Lord Freud owns a huge, historic country pile – one of the oldest in England – in Kent, which he uses for weekends and holidays.
During the week, the father of three, 62, whose children have grown up and moved out, lives with his wife Priscilla in a four-bedroom townhouse in Highgate – that’s three MORE spare bedrooms – while working as David Cameron’s Welfare Minister on the front benches of the Tory party
It will astonish those in social housing who face losing their homes if they cannot afford to pay bedroom tax when the reforms are pushed through in April.
Labour MP Jon Cruddas said: “The bedroom tax is one of the most abhorrent attacks yet by this Government on some of the poorest people in Britain. Now we learn one of its architects has ten spare rooms himself.
“This is rank hypocrisy and more evidence of how out of touch this Government is with normal people. How would Lord Freud feel if he was told to downsize his properties?”
The tax – officially called “under occupancy tax” – means people in social housing who have a spare bedroom will find housing benefit claims reduced by £40 to £80 a month.
Anyone in housing association homes or council housing with a spare bedroom will lose 14 per cent of housing benefit, or 25 per cent if they have two spare rooms – despite the lack of one bedroom council homes. The bedroom tax will see 666,000 working-age social tenants losing an average £14 a week. Housing association tenants face losing £16 a week.
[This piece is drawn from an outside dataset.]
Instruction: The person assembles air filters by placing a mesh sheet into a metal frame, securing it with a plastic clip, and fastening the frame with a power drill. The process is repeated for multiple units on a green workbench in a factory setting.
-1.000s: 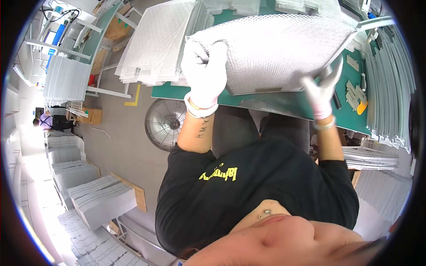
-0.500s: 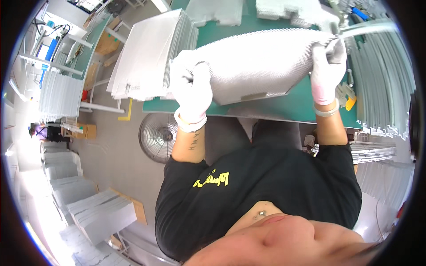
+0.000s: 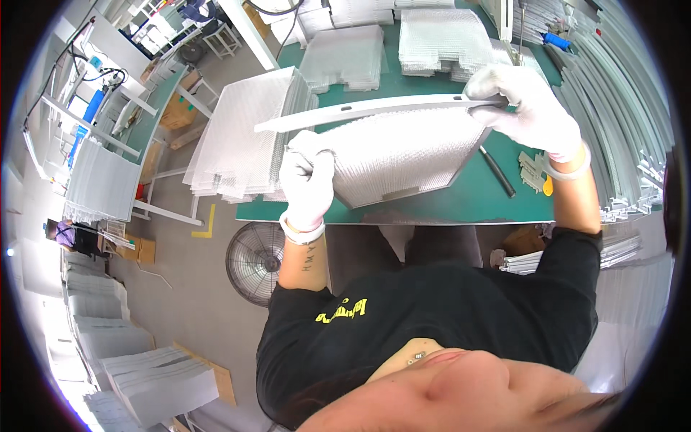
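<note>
A silvery mesh panel point(image 3: 403, 155) stands tilted over the green tabletop, its lower edge toward me. My left hand point(image 3: 308, 180), in a white glove, is closed on the panel's left edge. Along the panel's far edge lies a long white slotted strip point(image 3: 389, 106), reaching past the panel on the left. My right hand point(image 3: 529, 111), also gloved, pinches the strip's right end at the panel's far right corner; whether its fingers also grip the panel is hidden. Below that hand a dark rod-like tool point(image 3: 498, 173) rests on the table.
Stacked mesh sheets point(image 3: 241, 133) stand at the table's left, with more mesh stacks point(image 3: 443, 39) at the back. Many long pale strips point(image 3: 626, 115) fill the right side. A blue-handled tool point(image 3: 557, 41) lies far right. A floor fan point(image 3: 255, 263) stands below the table point(image 3: 288, 211).
The strip, earlier a blur to the right of my right hand, now lies across the panel's far edge. My right hand has shifted on the corner. The whole view has tilted, showing more of the table's back.
</note>
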Tool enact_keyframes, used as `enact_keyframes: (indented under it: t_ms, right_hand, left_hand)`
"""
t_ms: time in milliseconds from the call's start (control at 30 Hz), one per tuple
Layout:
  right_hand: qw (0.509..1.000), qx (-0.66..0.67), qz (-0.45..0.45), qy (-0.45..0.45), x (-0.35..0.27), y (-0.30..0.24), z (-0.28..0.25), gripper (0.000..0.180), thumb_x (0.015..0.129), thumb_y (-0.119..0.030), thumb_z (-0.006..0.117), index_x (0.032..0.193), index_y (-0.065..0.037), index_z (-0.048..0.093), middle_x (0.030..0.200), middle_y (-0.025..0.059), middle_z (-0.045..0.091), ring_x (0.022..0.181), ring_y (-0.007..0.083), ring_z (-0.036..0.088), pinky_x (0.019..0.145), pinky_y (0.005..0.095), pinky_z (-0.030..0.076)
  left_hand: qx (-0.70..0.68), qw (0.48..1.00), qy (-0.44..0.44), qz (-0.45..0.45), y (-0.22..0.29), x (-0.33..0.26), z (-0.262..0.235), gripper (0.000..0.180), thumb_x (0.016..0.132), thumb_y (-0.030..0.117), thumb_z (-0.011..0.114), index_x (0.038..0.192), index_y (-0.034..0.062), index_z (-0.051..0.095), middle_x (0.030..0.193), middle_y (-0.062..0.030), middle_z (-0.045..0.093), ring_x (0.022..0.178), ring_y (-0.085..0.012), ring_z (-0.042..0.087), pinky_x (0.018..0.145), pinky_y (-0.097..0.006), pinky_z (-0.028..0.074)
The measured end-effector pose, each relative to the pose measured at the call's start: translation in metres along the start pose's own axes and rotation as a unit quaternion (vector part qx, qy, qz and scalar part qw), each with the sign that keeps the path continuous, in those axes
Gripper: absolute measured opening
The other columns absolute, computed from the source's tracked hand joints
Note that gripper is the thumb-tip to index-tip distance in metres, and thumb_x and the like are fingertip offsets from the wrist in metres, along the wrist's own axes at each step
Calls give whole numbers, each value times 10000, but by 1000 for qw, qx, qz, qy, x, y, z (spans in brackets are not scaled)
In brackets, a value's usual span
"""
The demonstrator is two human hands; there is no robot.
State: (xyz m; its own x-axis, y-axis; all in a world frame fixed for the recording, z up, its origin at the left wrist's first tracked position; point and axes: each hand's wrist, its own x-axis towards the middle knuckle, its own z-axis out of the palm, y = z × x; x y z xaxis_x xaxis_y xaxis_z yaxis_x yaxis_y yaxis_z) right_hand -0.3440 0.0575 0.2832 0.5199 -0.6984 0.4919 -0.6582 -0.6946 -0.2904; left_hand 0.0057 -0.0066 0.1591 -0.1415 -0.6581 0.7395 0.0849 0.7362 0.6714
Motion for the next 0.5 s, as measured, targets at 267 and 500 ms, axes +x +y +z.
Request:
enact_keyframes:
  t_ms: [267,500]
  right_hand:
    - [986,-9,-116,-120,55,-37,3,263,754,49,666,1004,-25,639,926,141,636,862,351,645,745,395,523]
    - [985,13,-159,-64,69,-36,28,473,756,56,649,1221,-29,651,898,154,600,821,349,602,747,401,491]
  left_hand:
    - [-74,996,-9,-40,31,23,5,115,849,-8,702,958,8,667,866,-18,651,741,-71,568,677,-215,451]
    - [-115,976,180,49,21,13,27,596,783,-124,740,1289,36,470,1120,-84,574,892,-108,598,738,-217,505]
It is estimated 95,000 people will not be able to afford the changes.
All claimants with at least one spare bedroom will be affected, including separated parents who share child care and may have been allocated an extra bedroom, foster families and those with disabled children.
Lord Freud, the great-grandson of psychoanalyst Sigmund, has been responsible for overhauling the benefits system after leaving Labour as an independent advisor and joining the Conservatives in 2009. He is also behind the controversial Universal Credit – due in the autumn.
He went into meltdown when he tried to defend his policy on BBC Radio Five Live this week when he told Graeme Gair from Inverness that he did not deserve a spare bedroom for his children as they only stay with him on weekends and holidays.
Flustered Freud tried to bluff his way out of it by repeating the policy. His attitude provoked a storm on social networks.
But the Lord’s Eastry Court, a listed building, has plenty of room for guests. One local said: “It’s an enormous place. There are passages going off in all directions.”